—C'est, continua Louise, pour conserver la sienne, qui, en ce moment, est au moins aussi menacée que la vôtre.

—Menacée! pourquoi? s'écria Bénédict.

—En apprenant votre folie et votre crime, Bénédict, Valentine, qui sans doute avait pour vous une tendre amitié, est tombée subitement malade. Un rayon d'espoir pourrait la sauver peut-être; mais elle ignore que vous vivez et que vous pouvez nous être rendu.
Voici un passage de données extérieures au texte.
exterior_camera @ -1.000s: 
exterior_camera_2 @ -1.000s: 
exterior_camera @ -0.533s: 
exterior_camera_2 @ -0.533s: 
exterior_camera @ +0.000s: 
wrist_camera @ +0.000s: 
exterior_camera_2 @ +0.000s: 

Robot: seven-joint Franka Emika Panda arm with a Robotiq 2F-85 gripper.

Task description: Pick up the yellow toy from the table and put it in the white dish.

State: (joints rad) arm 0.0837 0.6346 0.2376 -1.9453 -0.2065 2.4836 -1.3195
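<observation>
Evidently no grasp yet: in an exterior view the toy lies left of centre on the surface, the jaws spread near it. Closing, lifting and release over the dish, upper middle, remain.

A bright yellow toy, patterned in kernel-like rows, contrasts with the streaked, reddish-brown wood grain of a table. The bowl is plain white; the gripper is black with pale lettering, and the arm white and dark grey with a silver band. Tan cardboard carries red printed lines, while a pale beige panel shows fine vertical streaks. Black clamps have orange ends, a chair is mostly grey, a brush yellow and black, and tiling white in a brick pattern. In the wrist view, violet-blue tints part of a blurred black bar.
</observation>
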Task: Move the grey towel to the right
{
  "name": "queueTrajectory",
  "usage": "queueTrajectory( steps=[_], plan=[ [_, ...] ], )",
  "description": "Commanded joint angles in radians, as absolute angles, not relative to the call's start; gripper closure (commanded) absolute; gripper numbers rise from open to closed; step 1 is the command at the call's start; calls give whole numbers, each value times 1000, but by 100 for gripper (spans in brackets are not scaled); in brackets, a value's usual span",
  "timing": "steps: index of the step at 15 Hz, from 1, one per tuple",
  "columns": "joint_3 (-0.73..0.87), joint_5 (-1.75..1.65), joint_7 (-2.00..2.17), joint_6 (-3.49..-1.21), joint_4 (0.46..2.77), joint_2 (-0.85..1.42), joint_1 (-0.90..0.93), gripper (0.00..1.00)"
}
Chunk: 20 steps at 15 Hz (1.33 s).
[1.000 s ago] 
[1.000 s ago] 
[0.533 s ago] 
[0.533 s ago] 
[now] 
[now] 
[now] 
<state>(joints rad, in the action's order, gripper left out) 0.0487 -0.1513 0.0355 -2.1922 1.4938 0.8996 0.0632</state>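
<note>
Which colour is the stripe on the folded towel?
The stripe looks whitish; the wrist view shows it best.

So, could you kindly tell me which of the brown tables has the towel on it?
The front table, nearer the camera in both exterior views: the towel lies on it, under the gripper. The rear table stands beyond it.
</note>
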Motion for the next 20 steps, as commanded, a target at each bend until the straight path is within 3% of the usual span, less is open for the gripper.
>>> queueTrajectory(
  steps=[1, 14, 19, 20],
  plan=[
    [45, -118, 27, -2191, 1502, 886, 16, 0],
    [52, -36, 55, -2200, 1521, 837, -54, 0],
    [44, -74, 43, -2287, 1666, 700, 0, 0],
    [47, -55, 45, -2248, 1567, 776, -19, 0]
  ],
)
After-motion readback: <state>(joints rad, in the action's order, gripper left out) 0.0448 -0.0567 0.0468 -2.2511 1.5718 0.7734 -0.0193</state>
—Qu'elle l'ignore donc toujours! s'écria Bénédict, et puisque le mal est fait, puisque le coup est porté, laissez-la en mourir avec moi.

En parlant ainsi, Bénédict arracha les bandages de sa blessure, et l'eût rouverte sans les efforts de Louise, qui lutta courageusement avec lui, et tomba épuisée d'énergie, et abreuvée de douleur après l'avoir sauvé de lui-même.

Une autre fois, il sembla sortir d'une profonde léthargie, et saisissant la main de Louise avec force:

—Pourquoi êtes-vous ici? lui dit-il; votre sœur est mourante, et c'est à moi que s'adressent vos soins!

Subjuguée par un mouvement de passion et d'enthousiasme Louise, oubliant tout, s'écria:

—Et si je vous aimais plus encore que Valentine?

—En ce cas vous êtes maudite, répondit Bénédict en la repoussant d'un air égaré; car vous préférez le chaos à la lumière, le démon à l'archange. Vous êtes une misérable folle! Sortez d'ici! Ne suis-je pas assez malheureux, sans que vous veniez me navrer l'âme de vos malheurs?